Activity:
Search the data for "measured". Return each matching line.

Records supplied:

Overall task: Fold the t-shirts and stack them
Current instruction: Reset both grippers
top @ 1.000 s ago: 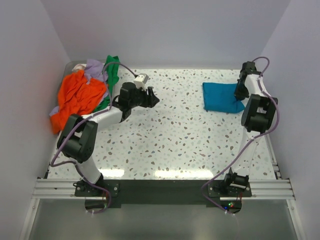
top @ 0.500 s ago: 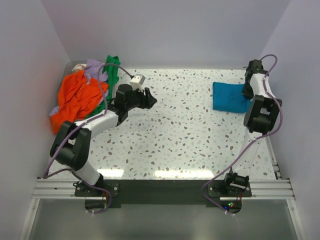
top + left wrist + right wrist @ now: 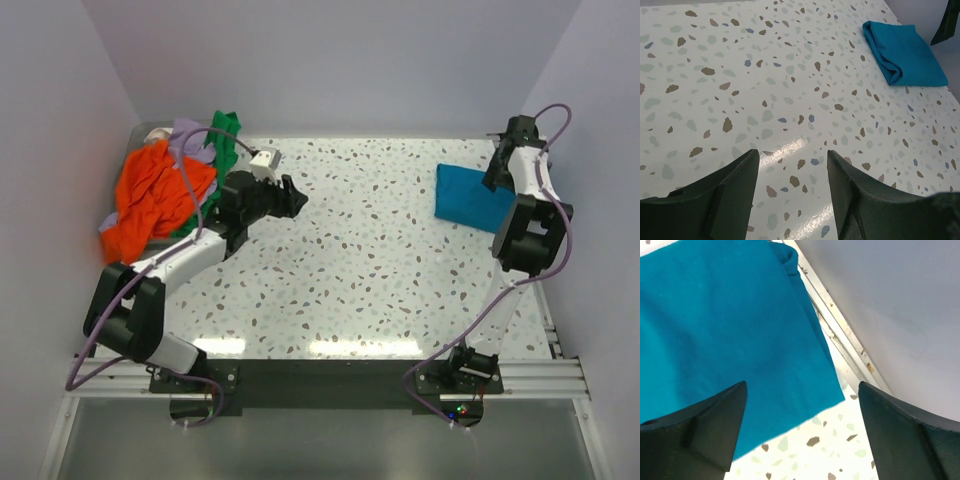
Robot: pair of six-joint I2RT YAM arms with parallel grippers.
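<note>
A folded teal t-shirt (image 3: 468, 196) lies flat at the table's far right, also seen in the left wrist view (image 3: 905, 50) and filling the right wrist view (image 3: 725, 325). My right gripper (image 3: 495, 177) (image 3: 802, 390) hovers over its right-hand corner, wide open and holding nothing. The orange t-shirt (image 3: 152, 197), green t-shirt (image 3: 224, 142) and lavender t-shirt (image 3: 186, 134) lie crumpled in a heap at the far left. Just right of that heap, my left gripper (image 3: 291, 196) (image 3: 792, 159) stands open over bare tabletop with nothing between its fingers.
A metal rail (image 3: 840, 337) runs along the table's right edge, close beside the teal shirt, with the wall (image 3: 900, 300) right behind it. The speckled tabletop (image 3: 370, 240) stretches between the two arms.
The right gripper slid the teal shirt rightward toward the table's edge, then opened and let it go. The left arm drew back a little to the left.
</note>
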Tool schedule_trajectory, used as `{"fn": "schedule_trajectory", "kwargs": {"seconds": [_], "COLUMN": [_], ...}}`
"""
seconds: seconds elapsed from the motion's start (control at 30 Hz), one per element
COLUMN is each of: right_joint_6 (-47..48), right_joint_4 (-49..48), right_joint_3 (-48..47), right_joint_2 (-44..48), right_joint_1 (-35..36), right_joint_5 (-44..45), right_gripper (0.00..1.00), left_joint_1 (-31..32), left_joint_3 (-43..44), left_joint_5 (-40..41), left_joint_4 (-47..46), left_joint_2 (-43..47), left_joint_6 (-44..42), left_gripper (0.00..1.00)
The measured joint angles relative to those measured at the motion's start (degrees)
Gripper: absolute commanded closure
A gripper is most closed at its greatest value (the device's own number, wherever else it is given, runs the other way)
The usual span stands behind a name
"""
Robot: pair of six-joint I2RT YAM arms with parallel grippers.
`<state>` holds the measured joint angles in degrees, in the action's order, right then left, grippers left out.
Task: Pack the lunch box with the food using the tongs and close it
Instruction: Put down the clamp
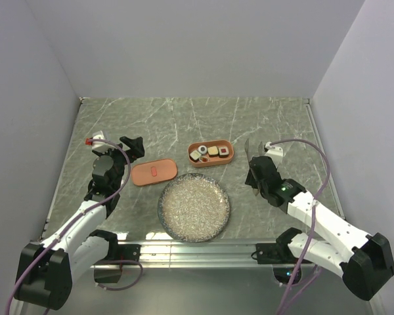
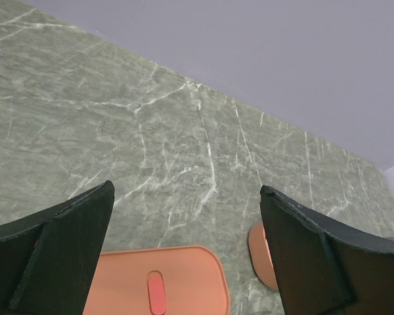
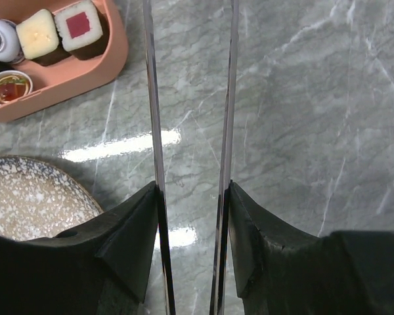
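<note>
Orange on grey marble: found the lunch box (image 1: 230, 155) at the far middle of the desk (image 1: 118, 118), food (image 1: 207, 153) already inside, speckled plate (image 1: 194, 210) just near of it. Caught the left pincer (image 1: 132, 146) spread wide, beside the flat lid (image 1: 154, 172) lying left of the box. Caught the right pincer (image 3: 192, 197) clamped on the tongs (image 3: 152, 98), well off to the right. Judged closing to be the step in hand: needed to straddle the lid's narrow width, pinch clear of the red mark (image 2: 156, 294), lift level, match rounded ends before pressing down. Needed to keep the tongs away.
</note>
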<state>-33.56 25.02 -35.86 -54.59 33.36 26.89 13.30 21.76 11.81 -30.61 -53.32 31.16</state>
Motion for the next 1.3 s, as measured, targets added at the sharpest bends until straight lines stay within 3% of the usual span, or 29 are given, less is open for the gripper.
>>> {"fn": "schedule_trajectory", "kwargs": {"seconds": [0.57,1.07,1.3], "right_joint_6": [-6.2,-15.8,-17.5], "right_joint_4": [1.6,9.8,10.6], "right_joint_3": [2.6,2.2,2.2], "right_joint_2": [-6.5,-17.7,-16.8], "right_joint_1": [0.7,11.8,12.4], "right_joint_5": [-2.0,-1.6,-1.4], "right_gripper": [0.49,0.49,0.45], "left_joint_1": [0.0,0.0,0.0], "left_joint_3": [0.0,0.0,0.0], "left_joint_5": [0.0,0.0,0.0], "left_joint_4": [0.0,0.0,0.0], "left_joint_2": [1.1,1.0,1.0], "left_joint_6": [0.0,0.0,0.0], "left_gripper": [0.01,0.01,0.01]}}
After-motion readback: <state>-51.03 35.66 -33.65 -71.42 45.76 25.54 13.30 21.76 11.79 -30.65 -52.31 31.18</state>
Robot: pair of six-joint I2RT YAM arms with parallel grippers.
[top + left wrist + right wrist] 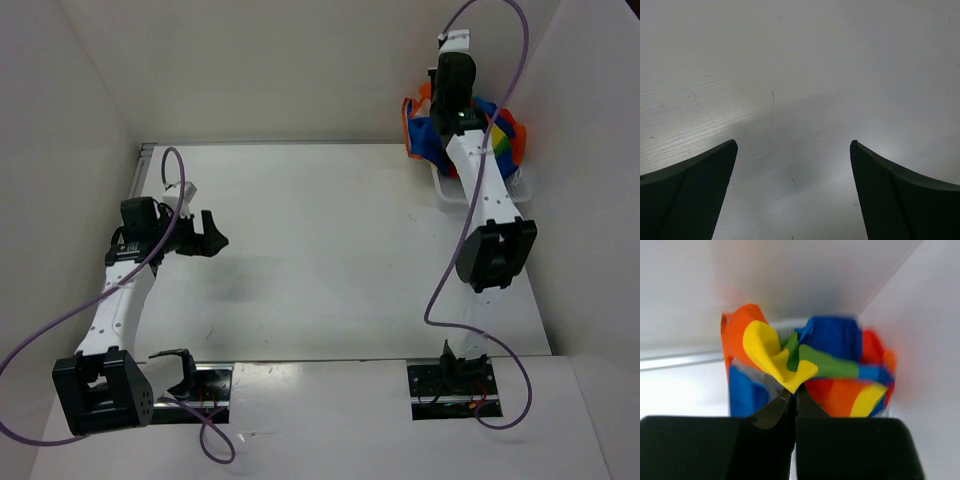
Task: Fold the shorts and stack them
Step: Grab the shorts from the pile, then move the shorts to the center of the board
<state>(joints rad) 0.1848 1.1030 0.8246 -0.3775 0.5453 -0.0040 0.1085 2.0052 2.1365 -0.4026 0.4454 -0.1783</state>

Response to the exercise:
The measured joint angles relative to those measured at the motion's start (degrees)
`<state>` holds the measured joint angles in degrees, in the action's order, right then left, grippers left out.
Motion for the next 1.3 s, as measured, targets added at the sharpest bends until straight lines stay within 3% of the usual span, or 29 are given, less is open for the gripper.

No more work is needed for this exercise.